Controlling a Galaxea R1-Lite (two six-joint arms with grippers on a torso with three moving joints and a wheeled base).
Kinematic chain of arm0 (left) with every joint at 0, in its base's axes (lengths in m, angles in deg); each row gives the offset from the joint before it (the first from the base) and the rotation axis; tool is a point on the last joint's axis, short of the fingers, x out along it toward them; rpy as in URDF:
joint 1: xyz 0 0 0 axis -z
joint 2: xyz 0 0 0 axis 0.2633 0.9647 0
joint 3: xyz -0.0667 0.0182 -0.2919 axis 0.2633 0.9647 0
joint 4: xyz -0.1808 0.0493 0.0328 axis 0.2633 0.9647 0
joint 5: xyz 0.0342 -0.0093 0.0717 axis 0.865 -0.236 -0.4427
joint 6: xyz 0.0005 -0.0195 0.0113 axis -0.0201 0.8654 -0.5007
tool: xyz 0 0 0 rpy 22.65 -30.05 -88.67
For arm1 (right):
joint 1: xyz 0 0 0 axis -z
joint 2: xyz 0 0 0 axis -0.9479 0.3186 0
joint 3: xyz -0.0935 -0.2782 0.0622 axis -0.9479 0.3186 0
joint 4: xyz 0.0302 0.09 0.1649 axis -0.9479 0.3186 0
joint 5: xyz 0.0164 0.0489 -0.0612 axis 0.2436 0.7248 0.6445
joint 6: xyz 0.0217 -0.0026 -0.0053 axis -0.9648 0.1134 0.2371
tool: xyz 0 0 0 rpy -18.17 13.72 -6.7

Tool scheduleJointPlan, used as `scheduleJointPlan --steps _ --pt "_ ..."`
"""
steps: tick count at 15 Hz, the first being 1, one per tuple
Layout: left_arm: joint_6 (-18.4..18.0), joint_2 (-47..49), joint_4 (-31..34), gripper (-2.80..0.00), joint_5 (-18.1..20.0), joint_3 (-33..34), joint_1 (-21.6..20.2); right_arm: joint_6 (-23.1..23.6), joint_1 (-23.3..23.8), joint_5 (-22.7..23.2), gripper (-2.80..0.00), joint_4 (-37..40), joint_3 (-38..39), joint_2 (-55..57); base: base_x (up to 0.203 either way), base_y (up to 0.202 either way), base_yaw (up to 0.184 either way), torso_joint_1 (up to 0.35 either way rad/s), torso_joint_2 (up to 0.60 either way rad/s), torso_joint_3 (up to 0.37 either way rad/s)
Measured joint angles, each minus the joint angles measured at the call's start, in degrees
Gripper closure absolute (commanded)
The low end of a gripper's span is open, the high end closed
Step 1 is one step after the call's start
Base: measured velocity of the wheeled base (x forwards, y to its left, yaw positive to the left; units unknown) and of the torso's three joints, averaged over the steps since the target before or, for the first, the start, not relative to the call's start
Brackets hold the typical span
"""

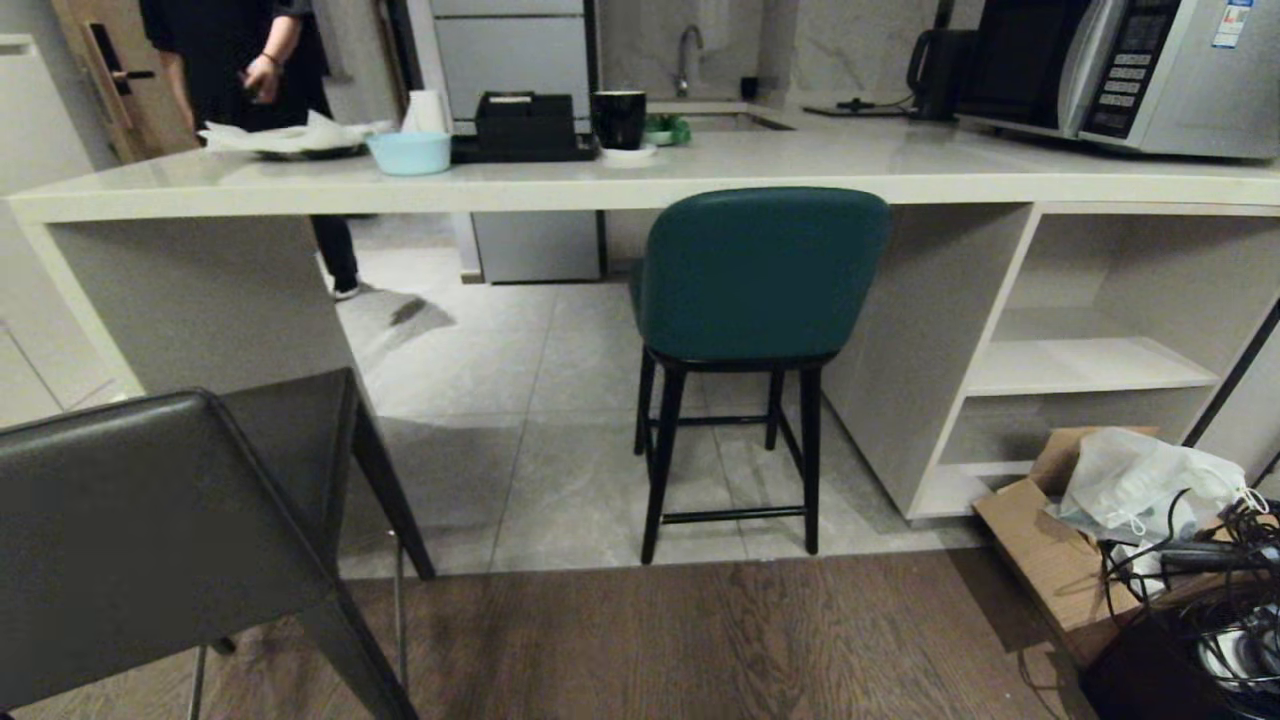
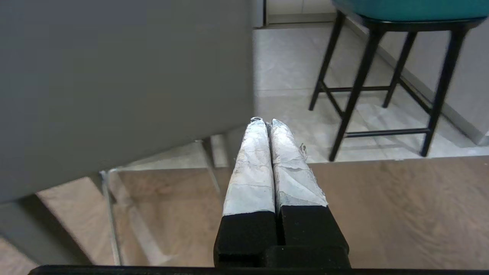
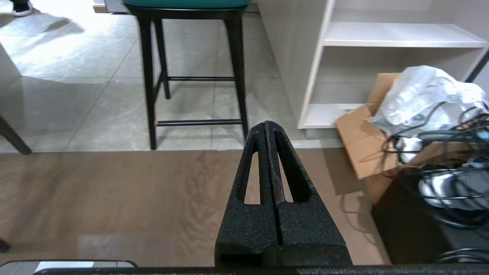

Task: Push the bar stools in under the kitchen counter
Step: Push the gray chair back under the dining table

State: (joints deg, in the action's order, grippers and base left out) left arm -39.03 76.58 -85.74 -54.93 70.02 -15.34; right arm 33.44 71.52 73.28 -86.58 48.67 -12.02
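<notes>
The teal bar stool (image 1: 755, 275) stands on the tiles, its seat tucked under the pale kitchen counter (image 1: 640, 185) and its padded back just below the counter's edge. The dark grey leather stool (image 1: 150, 520) is close to me at the front left, out on the wooden floor. Neither arm shows in the head view. In the left wrist view my left gripper (image 2: 266, 122) is shut, its white-wrapped fingers beside the grey stool's side (image 2: 114, 76), with the teal stool's black legs (image 2: 359, 84) beyond. My right gripper (image 3: 266, 124) is shut and empty over the wooden floor, short of the teal stool's legs (image 3: 153, 84).
White open shelving (image 1: 1090, 365) closes the counter's right end. A cardboard box with a white bag (image 1: 1130, 500) and a tangle of cables (image 1: 1220, 600) sit on the floor at the right. A person (image 1: 250, 70) stands behind the counter, which holds a bowl (image 1: 410, 152), a black mug (image 1: 619, 118) and a microwave (image 1: 1130, 70).
</notes>
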Motion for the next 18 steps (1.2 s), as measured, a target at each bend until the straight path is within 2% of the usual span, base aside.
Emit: scheduleJointPlan --steps 9,14,18 --pt "0.0 0.0 0.0 0.0 0.01 0.0 0.05 -0.14 0.0 -0.06 0.0 -0.02 0.0 0.0 0.0 0.181 -0.001 0.003 0.0 0.001" --pt "0.0 0.02 -0.02 0.0 0.0 0.0 0.1 -0.52 -0.02 -0.11 0.0 -0.05 0.0 -0.02 -0.01 0.0 0.001 0.002 0.0 -0.001" --pt "0.0 0.02 -0.02 0.0 -0.05 0.0 0.02 -0.69 0.0 -0.47 0.0 -0.05 0.0 -0.02 -0.186 0.0 -0.001 0.003 0.0 0.002"
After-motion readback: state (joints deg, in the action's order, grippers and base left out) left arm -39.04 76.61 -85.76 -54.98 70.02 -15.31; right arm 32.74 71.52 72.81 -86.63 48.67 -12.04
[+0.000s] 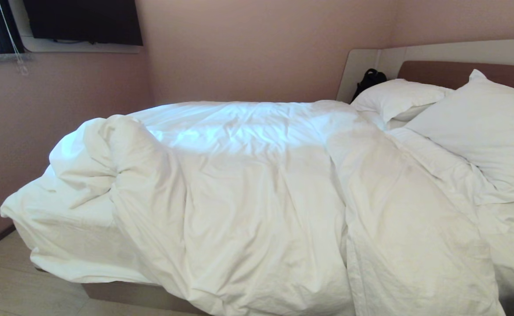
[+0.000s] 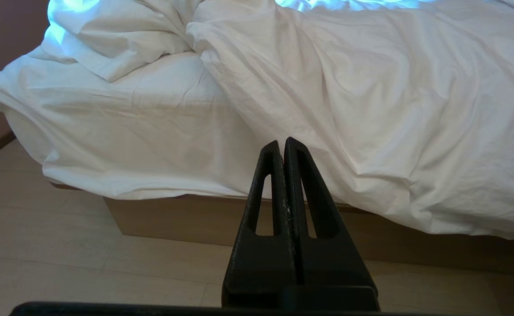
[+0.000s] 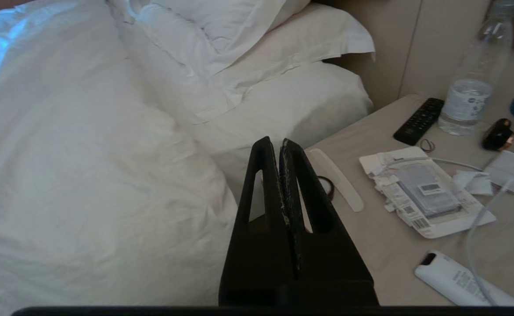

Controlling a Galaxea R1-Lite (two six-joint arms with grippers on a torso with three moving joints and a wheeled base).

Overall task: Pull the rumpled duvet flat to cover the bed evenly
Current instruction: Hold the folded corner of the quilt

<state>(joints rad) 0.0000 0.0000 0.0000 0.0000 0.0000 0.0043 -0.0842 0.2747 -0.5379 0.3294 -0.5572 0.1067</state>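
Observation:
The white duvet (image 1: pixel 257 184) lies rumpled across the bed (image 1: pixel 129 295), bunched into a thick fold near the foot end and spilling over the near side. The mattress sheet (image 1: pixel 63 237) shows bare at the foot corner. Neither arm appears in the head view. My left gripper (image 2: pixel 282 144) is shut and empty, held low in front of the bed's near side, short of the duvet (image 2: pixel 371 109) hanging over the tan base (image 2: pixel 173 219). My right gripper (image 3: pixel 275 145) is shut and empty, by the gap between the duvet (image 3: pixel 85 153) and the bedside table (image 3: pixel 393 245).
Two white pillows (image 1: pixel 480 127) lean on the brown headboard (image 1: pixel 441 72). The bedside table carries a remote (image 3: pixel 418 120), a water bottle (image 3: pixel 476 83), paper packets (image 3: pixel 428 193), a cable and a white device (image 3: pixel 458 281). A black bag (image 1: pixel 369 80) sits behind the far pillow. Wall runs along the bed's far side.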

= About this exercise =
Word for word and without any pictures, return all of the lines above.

= Reply =
Controlling a Galaxea R1-Lite (two six-joint arms with grippers on a torso with three moving joints and a wheeled base).
Kinematic chain of arm0 (left) with every joint at 0, in its base's axes (lengths in m, angles in deg); each row gives the offset from the joint before it (the first from the base) and the rotation axis; tool is a point on the last joint's axis, short of the fingers, x out along it toward them; rpy as in URDF:
joint 1: xyz 0 0 0 axis -z
joint 2: xyz 0 0 0 axis 0.2633 0.9647 0
joint 3: xyz -0.0667 0.0182 -0.2919 axis 0.2633 0.9647 0
joint 4: xyz -0.1808 0.0493 0.0328 axis 0.2633 0.9647 0
joint 5: xyz 0.0342 -0.0093 0.0717 axis 0.865 -0.236 -0.4427
joint 6: xyz 0.0005 -0.0195 0.0113 axis -0.0201 0.8654 -0.5007
tool: xyz 0 0 0 rpy 22.65 -30.05 -88.67
For arm1 (right):
joint 1: xyz 0 0 0 axis -z
joint 2: xyz 0 0 0 axis -0.9479 0.3186 0
joint 3: xyz -0.0935 -0.2782 0.0622 axis -0.9479 0.3186 0
joint 4: xyz 0.0302 0.09 0.1649 axis -0.9479 0.3186 0
joint 5: xyz 0.0164 0.0489 -0.0612 axis 0.2436 0.7248 0.6445
joint 6: xyz 0.0217 -0.0026 -0.0053 axis -0.9648 0.1134 0.2371
tool: xyz 0 0 0 rpy -18.17 13.72 -6.7

Tool scheduleJointPlan, used as `scheduleJointPlan --steps _ --pt "_ ..."`
"""
steps: tick count at 15 Hz, the first being 1, one per tuple
Layout: left_arm: joint_6 (-18.4..18.0), joint_2 (-47..49), joint_4 (-31..34), gripper (-2.80..0.00), joint_5 (-18.1..20.0), joint_3 (-33..34), joint_1 (-21.6..20.2); right_arm: joint_6 (-23.1..23.6), joint_1 (-23.3..23.8), joint_5 (-22.7..23.2), gripper (-2.80..0.00), joint_4 (-37..40), joint_3 (-38..39), joint_2 (-55..57); base: base_x (up to 0.203 either way), base_y (up to 0.202 either way), base_yaw (up to 0.184 either way), torso_joint_1 (up to 0.35 either way rad/s), torso_joint_2 (up to 0.60 either way rad/s), torso_joint_3 (up to 0.37 either way rad/s)
Measured joint angles, each minus the joint angles measured at the call's start, in degrees
Gripper closure absolute (commanded)
The low end of a gripper's span is open, the high end closed
Step 1 is one step after the call's start
Base: measured velocity of the wheeled base (x forwards, y to its left, yaw positive to the left; units unknown) and of the torso's three joints, averaged over the steps since the target before or, for the first, the start, not relative to the call's start
Brackets hold the typical span
"""


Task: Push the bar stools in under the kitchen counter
Step: Push the gray chair back under the dining table

State: (joints deg, in the action's order, grippers and base left out) left arm -39.03 76.58 -85.74 -54.93 70.02 -15.34; right arm 33.44 71.52 73.28 -86.58 48.67 -12.02
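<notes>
The teal bar stool (image 1: 755, 275) stands on the tiles, its seat tucked under the pale kitchen counter (image 1: 640, 185) and its padded back just below the counter's edge. The dark grey leather stool (image 1: 150, 520) is close to me at the front left, out on the wooden floor. Neither arm shows in the head view. In the left wrist view my left gripper (image 2: 266, 122) is shut, its white-wrapped fingers beside the grey stool's side (image 2: 114, 76), with the teal stool's black legs (image 2: 359, 84) beyond. My right gripper (image 3: 266, 124) is shut and empty over the wooden floor, short of the teal stool's legs (image 3: 153, 84).
White open shelving (image 1: 1090, 365) closes the counter's right end. A cardboard box with a white bag (image 1: 1130, 500) and a tangle of cables (image 1: 1220, 600) sit on the floor at the right. A person (image 1: 250, 70) stands behind the counter, which holds a bowl (image 1: 410, 152), a black mug (image 1: 619, 118) and a microwave (image 1: 1130, 70).
</notes>
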Motion for the next 18 steps (1.2 s), as measured, a target at each bend until the straight path is within 2% of the usual span, base aside.
Emit: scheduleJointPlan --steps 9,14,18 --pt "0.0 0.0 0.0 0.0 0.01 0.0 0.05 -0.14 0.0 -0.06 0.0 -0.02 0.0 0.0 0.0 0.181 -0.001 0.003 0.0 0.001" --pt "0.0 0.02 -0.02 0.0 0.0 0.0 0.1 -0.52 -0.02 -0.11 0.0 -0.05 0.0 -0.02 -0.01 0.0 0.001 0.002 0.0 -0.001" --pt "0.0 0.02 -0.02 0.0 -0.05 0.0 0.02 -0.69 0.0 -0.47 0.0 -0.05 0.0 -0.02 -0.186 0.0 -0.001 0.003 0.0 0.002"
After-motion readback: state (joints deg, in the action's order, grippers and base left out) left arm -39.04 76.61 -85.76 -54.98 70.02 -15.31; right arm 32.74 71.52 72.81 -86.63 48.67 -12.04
[+0.000s] 
[+0.000s] 
[+0.000s] 

Controlling a Galaxea R1-Lite (two six-joint arms with grippers on a torso with three moving joints and a wheeled base).

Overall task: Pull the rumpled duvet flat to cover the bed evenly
Current instruction: Hold the folded corner of the quilt

<state>(joints rad) 0.0000 0.0000 0.0000 0.0000 0.0000 0.0043 -0.0842 0.2747 -0.5379 0.3294 -0.5572 0.1067</state>
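Observation:
The white duvet (image 1: pixel 257 184) lies rumpled across the bed (image 1: pixel 129 295), bunched into a thick fold near the foot end and spilling over the near side. The mattress sheet (image 1: pixel 63 237) shows bare at the foot corner. Neither arm appears in the head view. My left gripper (image 2: pixel 282 144) is shut and empty, held low in front of the bed's near side, short of the duvet (image 2: pixel 371 109) hanging over the tan base (image 2: pixel 173 219). My right gripper (image 3: pixel 275 145) is shut and empty, by the gap between the duvet (image 3: pixel 85 153) and the bedside table (image 3: pixel 393 245).
Two white pillows (image 1: pixel 480 127) lean on the brown headboard (image 1: pixel 441 72). The bedside table carries a remote (image 3: pixel 418 120), a water bottle (image 3: pixel 476 83), paper packets (image 3: pixel 428 193), a cable and a white device (image 3: pixel 458 281). A black bag (image 1: pixel 369 80) sits behind the far pillow. Wall runs along the bed's far side.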

The exercise requires nothing further.